▶ Exercise brief: Exact reproduction of all the data is required, with pictures excluded.

=== Dataset content ===

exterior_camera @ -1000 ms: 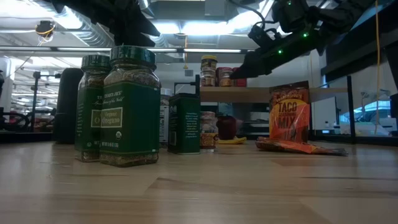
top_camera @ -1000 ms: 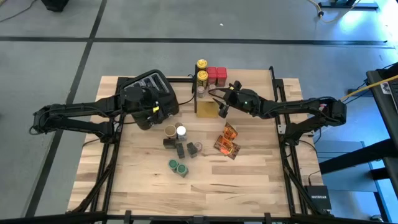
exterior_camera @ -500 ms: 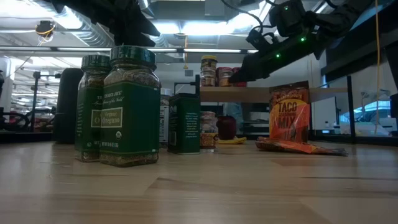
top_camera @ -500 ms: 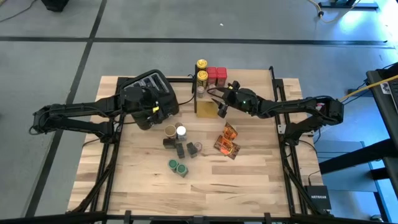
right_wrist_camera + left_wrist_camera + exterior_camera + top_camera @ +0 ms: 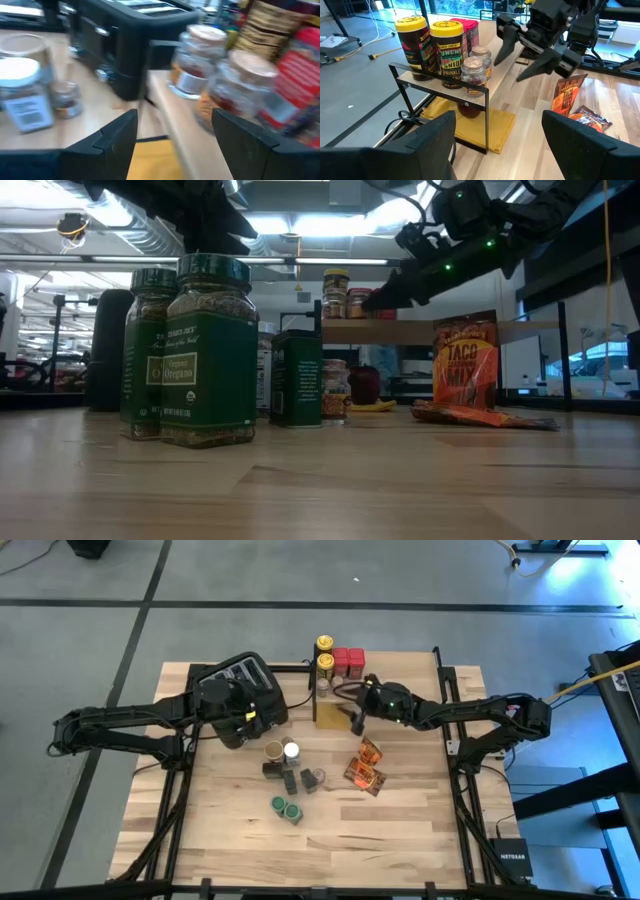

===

▶ Response to the exercise:
exterior_camera @ -1000 ms: 
top_camera @ -1000 ms: 
exterior_camera @ -500 ms: 
top_camera @ -500 ms: 
right_wrist_camera + left_wrist_camera + exterior_camera + top_camera @ +0 ms: 

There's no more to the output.